• **Work to complete**
In your copy, each line below is repeated exactly and no image appears.

▬▬▬

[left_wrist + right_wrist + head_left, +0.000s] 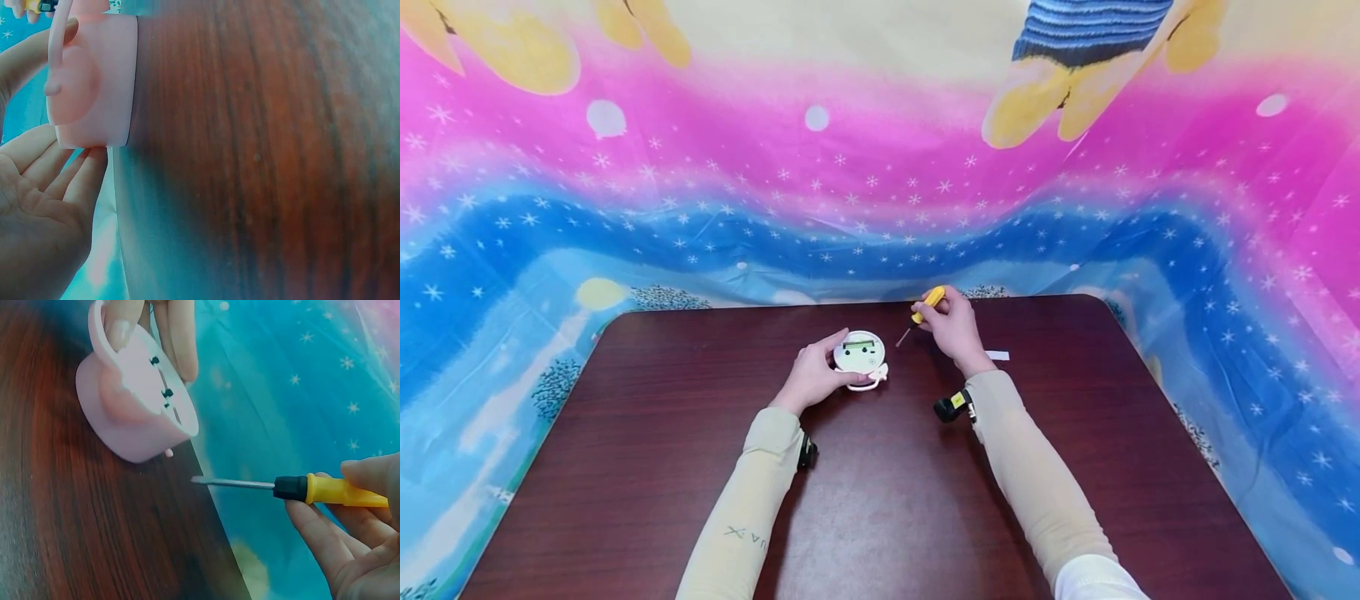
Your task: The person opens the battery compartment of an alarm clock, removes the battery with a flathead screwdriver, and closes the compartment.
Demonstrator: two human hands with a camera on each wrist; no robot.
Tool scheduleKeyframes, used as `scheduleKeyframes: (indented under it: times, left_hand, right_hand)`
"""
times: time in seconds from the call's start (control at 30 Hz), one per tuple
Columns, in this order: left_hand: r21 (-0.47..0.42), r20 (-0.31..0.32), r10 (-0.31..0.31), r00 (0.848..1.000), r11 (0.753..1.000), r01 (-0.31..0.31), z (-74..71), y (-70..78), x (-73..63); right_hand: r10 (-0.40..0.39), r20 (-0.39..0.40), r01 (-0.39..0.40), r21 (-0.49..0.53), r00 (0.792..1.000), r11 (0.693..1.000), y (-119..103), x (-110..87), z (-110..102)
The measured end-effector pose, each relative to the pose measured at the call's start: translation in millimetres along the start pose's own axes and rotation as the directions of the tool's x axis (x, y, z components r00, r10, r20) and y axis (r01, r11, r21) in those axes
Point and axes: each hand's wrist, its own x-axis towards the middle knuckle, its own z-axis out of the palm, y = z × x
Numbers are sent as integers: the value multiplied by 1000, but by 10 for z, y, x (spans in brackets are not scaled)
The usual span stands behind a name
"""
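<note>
My left hand (812,372) grips a small round pinkish-white device (860,357) by its sides, thumb on the near edge and fingers round the far side. Its upper face carries a slot and dark holes, and a curved handle (100,331) sticks out at the near side. In the right wrist view the device (125,419) stands on the table. My right hand (953,323) pinches a screwdriver (331,489) by its yellow and black handle. The metal shaft (231,482) points toward the device, its tip apart from it.
A dark red-brown wooden table (880,483) lies under both hands. Beyond my right wrist a small white strip (997,355) rests on it. A printed pink and blue cloth (850,208) hangs behind the table's far edge.
</note>
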Motion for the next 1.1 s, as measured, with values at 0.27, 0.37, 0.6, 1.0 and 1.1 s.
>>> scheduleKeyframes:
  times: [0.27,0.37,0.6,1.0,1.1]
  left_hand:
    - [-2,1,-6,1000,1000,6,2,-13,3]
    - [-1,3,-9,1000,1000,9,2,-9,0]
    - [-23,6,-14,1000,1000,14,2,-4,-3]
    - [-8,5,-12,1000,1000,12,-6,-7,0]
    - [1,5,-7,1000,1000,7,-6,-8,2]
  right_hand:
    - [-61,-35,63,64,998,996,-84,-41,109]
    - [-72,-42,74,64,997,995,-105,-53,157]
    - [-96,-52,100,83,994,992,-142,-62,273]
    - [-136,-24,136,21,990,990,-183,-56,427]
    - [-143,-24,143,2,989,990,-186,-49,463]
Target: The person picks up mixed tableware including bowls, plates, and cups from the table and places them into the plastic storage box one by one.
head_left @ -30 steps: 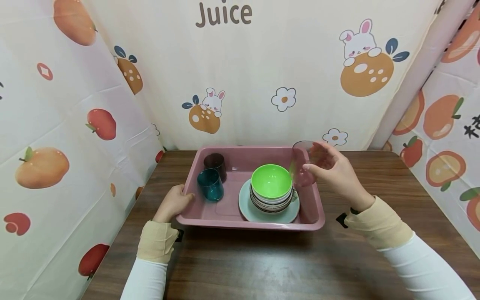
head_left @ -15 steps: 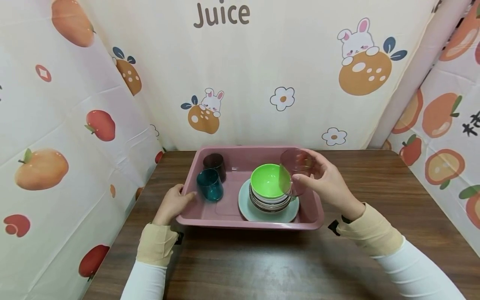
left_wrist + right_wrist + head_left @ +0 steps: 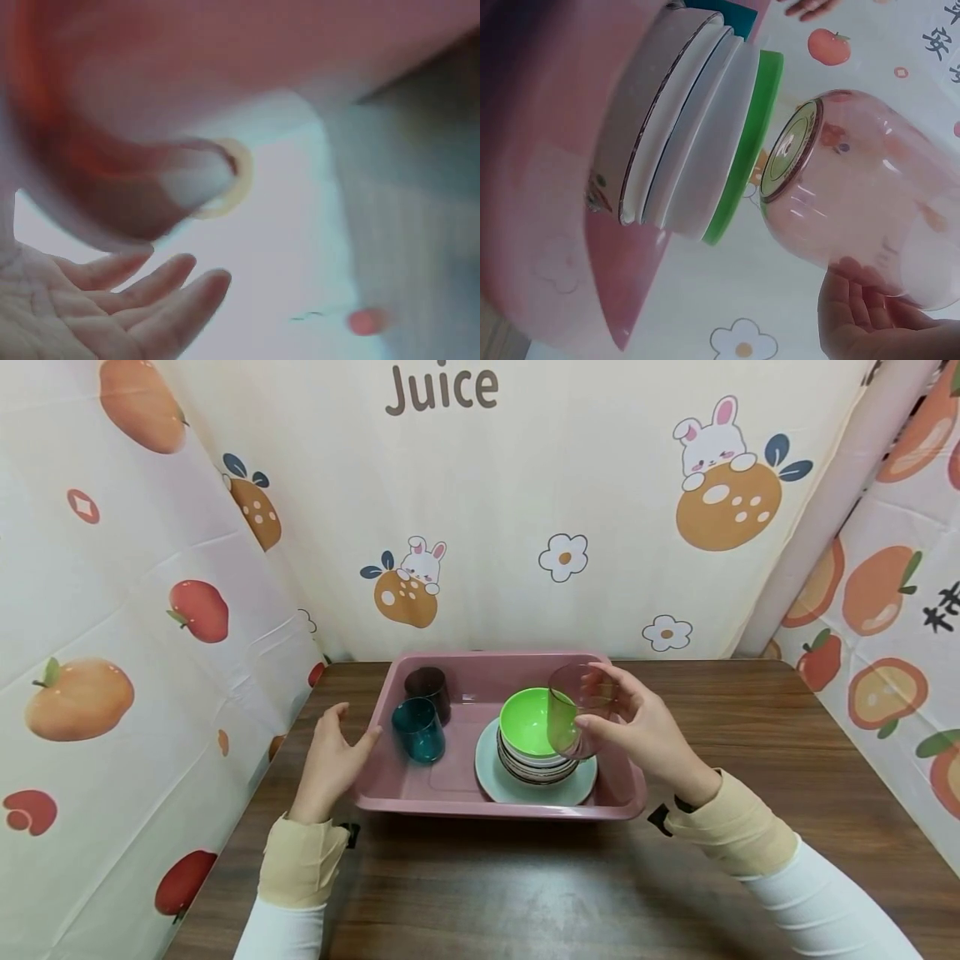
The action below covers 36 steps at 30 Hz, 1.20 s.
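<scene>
My right hand (image 3: 637, 722) grips a clear pinkish cup (image 3: 862, 180) by its side, held above the right part of the pink basin (image 3: 498, 811). Just left of the cup, and partly seen through it, a green bowl (image 3: 528, 718) tops a stack of bowls (image 3: 667, 127) on a pale blue plate (image 3: 491, 777). Off the basin's left rim, my left hand (image 3: 327, 764) is raised with its fingers spread and holds nothing. Inside the basin near that hand stand a teal cup (image 3: 420, 735) and a dark cup (image 3: 435, 693) behind it.
The basin rests on a dark wood table (image 3: 510, 893). A printed curtain (image 3: 480, 510) hangs right behind it, and a printed sheet (image 3: 127, 693) borders the left side.
My right hand has carried the clear cup leftward and slightly down, from the basin's right rim to the green bowl. My left hand has let go of the basin's rim and moved left.
</scene>
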Tool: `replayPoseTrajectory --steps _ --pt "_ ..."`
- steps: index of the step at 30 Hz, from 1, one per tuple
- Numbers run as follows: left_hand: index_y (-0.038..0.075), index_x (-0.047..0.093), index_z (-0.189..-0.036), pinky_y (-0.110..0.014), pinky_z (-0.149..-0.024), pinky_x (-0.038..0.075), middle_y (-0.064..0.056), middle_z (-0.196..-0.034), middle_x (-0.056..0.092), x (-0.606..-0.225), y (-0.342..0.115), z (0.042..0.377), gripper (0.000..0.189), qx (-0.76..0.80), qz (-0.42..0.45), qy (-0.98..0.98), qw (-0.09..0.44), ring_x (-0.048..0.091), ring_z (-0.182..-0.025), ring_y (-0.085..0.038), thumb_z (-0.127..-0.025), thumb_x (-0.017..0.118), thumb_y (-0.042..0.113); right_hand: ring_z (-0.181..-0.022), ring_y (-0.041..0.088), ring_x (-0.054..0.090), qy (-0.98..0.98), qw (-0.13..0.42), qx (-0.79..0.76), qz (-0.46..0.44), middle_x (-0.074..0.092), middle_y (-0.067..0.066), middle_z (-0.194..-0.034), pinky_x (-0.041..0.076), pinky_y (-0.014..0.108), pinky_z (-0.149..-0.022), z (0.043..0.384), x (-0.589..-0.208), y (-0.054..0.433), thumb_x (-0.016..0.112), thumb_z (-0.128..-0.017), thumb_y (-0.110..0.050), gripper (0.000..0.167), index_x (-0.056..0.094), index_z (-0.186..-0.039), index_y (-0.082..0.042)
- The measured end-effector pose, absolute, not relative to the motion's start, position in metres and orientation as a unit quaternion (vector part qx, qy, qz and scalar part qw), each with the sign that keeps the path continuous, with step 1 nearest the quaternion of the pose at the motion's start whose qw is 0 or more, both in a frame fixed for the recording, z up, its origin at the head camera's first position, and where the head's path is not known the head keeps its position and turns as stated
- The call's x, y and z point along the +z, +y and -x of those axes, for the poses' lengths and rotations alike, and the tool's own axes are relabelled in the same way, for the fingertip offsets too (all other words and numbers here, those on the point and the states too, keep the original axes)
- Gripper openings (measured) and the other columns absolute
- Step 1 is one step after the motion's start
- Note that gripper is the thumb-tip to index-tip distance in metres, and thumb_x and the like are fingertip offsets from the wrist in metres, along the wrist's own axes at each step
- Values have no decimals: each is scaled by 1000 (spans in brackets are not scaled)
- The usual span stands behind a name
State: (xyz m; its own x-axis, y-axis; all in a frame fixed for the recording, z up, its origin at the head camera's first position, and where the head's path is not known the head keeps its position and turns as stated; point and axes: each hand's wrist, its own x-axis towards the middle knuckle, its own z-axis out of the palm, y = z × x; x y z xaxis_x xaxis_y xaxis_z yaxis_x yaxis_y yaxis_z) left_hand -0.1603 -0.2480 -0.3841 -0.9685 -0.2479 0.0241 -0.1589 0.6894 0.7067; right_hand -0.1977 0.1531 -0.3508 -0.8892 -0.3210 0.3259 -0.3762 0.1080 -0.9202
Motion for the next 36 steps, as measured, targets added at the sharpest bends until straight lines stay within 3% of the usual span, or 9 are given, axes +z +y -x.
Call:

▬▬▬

• **Result of the task**
[left_wrist + right_wrist + head_left, +0.000s] 
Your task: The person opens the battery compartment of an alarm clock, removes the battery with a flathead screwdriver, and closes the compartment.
Demonstrator: two human hands with a camera on each wrist; no robot.
Tool scheduleKeyframes, used as `scheduleKeyframes: (indented under it: times, left_hand, right_hand)`
"""
times: time in seconds from the call's start (control at 30 Hz), one per tuple
Columns, in this order: left_hand: r21 (-0.47..0.42), r20 (-0.31..0.32), r10 (-0.31..0.31), r00 (0.848..1.000), r11 (0.753..1.000), r01 (-0.31..0.31), z (-74..71), y (-70..78), x (-73..63); right_hand: r10 (-0.40..0.39), r20 (-0.39..0.40), r01 (-0.39..0.40), r21 (-0.49..0.53), r00 (0.792..1.000), r11 (0.693..1.000), y (-119..103), x (-110..87), z (-110..102)
The measured end-effector pose, each relative to the pose measured at the call's start: translation in millimetres along the start pose's own axes and rotation as the directions of the tool's x axis (x, y, z components r00, r10, r20) and y axis (r01, r11, r21) in those axes
Point and axes: each hand's wrist, its own x-axis towards the middle knuckle, its own z-axis out of the palm, y = z × x
Numbers are sent as integers: the value multiplied by 1000, but by 10 for z, y, x (spans in brackets are not scaled)
The usual span stands behind a name
"""
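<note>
My left hand (812,372) grips a small round pinkish-white device (860,357) by its sides, thumb on the near edge and fingers round the far side. Its upper face carries a slot and dark holes, and a curved handle (100,331) sticks out at the near side. In the right wrist view the device (125,419) stands on the table. My right hand (953,323) pinches a screwdriver (331,489) by its yellow and black handle. The metal shaft (231,482) points toward the device, its tip apart from it.
A dark red-brown wooden table (880,483) lies under both hands. Beyond my right wrist a small white strip (997,355) rests on it. A printed pink and blue cloth (850,208) hangs behind the table's far edge.
</note>
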Motion for the next 1.1 s, as measured, with values at 0.27, 0.37, 0.6, 1.0 and 1.1 s.
>>> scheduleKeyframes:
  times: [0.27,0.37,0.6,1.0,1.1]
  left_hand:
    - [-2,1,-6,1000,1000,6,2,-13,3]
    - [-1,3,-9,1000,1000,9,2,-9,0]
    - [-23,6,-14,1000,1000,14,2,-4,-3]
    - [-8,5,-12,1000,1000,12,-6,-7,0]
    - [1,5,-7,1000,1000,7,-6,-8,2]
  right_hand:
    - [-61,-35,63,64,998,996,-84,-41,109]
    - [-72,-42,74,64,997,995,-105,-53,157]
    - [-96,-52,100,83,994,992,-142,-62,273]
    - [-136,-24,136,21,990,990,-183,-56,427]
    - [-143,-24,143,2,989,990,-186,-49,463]
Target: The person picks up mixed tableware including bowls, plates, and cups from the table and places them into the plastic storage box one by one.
head_left @ -30 steps: 
head_left @ -15 steps: 
left_wrist + right_wrist + head_left @ +0 steps: 
The action below covers 36 steps at 30 Hz, 1.20 s.
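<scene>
My right hand (image 3: 637, 722) grips a clear pinkish cup (image 3: 862, 180) by its side, held above the right part of the pink basin (image 3: 498, 811). Just left of the cup, and partly seen through it, a green bowl (image 3: 528, 718) tops a stack of bowls (image 3: 667, 127) on a pale blue plate (image 3: 491, 777). Off the basin's left rim, my left hand (image 3: 327, 764) is raised with its fingers spread and holds nothing. Inside the basin near that hand stand a teal cup (image 3: 420, 735) and a dark cup (image 3: 435, 693) behind it.
The basin rests on a dark wood table (image 3: 510, 893). A printed curtain (image 3: 480, 510) hangs right behind it, and a printed sheet (image 3: 127, 693) borders the left side.
My right hand has carried the clear cup leftward and slightly down, from the basin's right rim to the green bowl. My left hand has let go of the basin's rim and moved left.
</scene>
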Tool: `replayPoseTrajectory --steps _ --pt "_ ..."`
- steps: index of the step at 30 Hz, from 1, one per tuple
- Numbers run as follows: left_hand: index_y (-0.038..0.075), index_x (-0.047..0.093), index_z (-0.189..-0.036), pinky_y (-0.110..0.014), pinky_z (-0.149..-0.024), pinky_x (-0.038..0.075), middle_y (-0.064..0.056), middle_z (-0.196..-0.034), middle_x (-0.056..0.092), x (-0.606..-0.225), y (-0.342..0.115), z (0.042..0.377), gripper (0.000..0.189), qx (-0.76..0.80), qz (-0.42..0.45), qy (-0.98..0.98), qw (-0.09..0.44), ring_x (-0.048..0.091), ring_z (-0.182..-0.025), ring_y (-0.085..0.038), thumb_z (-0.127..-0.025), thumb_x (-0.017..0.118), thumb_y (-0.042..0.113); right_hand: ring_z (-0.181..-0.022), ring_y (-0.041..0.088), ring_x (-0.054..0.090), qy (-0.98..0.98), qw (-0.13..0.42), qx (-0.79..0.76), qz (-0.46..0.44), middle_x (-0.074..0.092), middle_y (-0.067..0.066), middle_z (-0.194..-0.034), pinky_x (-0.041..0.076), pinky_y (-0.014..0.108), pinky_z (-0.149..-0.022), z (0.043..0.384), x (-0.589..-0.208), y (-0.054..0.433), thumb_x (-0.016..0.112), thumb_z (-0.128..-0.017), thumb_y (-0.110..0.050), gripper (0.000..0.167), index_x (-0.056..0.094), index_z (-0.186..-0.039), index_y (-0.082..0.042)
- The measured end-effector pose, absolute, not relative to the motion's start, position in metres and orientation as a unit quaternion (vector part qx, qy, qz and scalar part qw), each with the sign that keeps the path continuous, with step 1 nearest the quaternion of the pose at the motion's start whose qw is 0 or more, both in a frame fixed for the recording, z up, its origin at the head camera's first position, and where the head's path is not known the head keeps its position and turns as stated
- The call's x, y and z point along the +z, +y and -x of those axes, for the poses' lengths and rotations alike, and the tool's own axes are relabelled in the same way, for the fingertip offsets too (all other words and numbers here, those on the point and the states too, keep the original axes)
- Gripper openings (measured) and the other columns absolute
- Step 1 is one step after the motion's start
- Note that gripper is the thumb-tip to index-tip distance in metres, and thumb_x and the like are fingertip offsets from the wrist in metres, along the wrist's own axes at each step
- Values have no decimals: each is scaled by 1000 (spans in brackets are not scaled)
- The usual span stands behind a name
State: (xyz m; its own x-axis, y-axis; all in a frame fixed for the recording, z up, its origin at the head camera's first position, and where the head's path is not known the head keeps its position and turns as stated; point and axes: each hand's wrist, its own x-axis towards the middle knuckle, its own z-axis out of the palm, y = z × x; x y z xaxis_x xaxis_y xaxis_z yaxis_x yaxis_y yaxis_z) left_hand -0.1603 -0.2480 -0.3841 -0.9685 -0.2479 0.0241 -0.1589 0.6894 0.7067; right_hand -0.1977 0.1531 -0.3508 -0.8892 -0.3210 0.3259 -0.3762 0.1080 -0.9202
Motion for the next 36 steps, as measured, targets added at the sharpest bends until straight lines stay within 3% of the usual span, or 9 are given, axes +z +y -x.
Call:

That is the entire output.